ACTION ITEM: Nothing is needed except the lines below that run from the one with "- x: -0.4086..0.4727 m" through the one with "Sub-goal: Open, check", repeated exactly.

====================

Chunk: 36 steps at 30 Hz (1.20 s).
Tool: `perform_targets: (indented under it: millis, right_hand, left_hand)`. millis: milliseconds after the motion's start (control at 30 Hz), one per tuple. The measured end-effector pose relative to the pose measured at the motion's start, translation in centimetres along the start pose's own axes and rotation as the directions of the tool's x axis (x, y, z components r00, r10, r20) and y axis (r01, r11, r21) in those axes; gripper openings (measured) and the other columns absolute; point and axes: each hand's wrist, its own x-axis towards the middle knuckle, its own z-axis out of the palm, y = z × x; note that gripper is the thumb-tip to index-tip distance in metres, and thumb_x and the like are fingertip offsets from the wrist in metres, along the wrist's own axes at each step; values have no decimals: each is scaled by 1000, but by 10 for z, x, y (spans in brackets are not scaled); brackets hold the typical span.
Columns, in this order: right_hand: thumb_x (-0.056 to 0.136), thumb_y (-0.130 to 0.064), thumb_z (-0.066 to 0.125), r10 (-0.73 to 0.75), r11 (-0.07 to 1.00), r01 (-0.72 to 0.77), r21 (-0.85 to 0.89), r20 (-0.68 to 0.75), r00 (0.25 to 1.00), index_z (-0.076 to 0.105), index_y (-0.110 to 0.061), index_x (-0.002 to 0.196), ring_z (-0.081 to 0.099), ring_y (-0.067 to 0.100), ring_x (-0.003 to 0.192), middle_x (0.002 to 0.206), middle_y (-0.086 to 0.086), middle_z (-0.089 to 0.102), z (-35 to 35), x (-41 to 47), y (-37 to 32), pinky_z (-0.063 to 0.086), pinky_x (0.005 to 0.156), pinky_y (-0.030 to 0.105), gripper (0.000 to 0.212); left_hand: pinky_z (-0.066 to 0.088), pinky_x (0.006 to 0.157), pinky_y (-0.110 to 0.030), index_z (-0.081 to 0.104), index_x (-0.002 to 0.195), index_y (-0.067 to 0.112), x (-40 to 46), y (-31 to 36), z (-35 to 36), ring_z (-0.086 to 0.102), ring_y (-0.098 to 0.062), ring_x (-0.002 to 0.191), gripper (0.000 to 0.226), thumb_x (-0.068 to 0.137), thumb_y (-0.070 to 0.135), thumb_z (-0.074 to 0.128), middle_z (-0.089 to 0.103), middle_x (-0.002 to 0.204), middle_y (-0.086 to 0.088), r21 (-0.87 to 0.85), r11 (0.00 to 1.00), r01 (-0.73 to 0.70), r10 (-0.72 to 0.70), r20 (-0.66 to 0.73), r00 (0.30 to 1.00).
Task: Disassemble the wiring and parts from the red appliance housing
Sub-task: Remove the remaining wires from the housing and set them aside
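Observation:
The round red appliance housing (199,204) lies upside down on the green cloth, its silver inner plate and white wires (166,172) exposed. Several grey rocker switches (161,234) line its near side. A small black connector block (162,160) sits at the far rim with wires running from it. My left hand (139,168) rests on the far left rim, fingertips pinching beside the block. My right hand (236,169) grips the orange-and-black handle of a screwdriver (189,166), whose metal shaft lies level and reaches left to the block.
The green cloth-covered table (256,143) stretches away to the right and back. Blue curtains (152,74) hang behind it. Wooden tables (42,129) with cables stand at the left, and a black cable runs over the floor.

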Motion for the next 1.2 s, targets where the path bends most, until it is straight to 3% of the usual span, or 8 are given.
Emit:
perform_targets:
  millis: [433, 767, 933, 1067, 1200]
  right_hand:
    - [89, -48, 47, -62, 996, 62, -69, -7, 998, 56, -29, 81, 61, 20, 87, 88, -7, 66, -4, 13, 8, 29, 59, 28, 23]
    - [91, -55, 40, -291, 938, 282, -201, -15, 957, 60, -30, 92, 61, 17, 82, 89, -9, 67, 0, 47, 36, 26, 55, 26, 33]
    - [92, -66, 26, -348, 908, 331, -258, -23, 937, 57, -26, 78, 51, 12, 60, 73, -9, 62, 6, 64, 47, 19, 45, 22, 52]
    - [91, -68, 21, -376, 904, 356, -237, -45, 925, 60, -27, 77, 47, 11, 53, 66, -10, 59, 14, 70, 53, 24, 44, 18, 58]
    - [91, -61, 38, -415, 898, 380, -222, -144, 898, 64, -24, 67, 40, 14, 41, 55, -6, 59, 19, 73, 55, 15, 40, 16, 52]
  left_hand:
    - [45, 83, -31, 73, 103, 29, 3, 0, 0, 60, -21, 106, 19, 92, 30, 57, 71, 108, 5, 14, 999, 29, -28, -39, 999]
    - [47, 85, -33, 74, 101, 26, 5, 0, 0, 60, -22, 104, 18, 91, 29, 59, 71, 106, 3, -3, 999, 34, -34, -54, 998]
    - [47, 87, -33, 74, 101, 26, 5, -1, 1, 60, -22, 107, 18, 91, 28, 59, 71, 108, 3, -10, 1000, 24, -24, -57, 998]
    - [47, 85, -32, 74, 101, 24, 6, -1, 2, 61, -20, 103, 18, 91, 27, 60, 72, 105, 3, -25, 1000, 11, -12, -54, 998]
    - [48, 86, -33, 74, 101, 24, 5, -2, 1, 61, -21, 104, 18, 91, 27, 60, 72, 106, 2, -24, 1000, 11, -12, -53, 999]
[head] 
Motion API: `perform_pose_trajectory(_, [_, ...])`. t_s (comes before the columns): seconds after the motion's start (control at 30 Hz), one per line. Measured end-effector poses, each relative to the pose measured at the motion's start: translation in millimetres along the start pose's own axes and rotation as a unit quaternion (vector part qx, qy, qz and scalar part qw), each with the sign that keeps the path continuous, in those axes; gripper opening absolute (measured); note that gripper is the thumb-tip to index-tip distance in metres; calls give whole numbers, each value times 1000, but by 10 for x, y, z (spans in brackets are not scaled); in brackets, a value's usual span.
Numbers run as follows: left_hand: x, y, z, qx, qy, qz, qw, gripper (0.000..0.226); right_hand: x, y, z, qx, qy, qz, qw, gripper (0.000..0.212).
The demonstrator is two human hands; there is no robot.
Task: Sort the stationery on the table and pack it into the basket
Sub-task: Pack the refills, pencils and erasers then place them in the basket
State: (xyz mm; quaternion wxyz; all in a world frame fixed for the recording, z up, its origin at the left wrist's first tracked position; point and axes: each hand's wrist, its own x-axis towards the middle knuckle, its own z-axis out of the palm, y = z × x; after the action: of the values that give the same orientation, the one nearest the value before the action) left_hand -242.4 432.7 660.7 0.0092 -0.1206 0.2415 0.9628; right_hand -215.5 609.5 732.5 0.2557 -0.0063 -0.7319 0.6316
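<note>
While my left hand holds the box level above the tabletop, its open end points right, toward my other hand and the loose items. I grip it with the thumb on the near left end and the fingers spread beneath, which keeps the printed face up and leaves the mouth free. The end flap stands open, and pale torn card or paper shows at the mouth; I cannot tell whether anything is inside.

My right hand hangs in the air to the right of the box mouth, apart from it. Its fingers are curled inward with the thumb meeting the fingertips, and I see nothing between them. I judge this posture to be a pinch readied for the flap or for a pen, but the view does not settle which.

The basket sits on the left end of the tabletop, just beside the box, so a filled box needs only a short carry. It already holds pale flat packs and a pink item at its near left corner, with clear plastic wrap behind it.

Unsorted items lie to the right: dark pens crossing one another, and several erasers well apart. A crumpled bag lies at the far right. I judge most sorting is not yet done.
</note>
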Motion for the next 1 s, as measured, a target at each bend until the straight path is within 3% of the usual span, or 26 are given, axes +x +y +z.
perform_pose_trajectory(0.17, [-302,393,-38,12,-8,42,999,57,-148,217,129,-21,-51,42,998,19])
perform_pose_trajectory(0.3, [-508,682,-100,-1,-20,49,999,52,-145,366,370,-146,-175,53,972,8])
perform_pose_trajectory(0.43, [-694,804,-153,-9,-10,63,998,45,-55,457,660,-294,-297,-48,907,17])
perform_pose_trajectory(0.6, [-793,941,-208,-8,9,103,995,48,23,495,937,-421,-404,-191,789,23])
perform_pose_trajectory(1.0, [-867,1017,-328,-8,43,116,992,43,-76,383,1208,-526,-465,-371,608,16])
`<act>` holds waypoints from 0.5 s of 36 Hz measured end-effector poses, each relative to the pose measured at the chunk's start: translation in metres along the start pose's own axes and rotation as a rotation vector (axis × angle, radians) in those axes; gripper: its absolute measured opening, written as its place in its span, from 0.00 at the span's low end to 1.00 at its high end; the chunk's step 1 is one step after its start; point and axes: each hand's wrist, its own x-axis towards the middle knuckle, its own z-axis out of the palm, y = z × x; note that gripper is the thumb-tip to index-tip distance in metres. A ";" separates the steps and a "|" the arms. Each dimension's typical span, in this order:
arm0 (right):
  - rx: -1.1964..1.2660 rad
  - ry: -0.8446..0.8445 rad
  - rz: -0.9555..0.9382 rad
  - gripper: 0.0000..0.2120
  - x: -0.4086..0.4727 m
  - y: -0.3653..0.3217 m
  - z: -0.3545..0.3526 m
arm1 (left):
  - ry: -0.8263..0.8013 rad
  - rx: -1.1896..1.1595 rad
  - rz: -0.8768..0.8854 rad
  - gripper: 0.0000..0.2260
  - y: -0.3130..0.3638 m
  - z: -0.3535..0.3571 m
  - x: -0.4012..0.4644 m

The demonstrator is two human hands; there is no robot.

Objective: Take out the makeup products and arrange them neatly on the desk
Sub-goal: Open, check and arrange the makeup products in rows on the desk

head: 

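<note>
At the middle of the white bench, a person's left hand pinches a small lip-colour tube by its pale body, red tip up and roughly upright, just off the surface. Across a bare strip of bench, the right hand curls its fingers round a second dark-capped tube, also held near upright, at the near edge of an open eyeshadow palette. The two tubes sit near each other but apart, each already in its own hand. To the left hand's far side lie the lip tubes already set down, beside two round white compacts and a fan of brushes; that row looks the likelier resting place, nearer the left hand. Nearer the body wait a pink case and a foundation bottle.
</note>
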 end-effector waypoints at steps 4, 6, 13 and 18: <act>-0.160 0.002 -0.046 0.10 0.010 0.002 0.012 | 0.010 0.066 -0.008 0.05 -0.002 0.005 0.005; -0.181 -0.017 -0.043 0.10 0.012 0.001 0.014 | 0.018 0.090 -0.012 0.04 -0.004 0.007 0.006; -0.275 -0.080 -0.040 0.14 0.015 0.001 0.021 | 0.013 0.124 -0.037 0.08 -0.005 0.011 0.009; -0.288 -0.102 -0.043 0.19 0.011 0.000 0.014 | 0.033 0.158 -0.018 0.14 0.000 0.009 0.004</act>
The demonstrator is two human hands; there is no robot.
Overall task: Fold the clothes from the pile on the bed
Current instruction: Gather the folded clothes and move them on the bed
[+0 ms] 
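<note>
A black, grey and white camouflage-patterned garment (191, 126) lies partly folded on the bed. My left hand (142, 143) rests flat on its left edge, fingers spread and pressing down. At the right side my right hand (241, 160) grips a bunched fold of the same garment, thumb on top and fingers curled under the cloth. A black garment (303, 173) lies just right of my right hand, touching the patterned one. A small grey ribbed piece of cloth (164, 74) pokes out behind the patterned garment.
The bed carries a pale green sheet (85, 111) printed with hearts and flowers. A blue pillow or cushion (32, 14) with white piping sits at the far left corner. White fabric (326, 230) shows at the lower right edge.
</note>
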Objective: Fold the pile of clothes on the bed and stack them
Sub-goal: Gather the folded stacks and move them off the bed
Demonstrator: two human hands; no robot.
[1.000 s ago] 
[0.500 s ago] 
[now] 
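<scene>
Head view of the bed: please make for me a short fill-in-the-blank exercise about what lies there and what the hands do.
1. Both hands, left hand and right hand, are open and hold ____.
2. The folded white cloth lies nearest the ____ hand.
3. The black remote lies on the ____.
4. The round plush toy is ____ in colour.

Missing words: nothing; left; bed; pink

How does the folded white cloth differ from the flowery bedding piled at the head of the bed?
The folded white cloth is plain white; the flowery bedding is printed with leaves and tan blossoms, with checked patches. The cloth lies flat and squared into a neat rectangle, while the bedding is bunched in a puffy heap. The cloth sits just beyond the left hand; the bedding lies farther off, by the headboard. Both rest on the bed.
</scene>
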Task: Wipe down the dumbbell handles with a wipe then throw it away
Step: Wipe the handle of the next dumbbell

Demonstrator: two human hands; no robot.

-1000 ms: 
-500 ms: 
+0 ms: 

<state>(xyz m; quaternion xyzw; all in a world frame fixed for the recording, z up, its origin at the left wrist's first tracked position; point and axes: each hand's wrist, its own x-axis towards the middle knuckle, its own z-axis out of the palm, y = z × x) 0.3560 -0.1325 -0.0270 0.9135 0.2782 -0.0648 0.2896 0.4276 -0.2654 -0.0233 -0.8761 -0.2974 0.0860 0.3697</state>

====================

OUTPUT FOR THIS TASK:
  - x: -0.4086..0.4727 m
  - y: -0.3653..0.3217 m
  - z: -0.3545..0.3526 m
arm1 (left):
  - ry: -0.8263..0.8013 rad
  - rx: -1.1896..1.1595 rad
  - rz: -0.8768..0.8854 rad
  - gripper: 0.0000..0.2260
  - y: -0.3130..0.3638 m
  - z: -0.3535..0.3571 m
  - x: -0.4012..0.4644 m

The demonstrator is two human hands; there is no robot.

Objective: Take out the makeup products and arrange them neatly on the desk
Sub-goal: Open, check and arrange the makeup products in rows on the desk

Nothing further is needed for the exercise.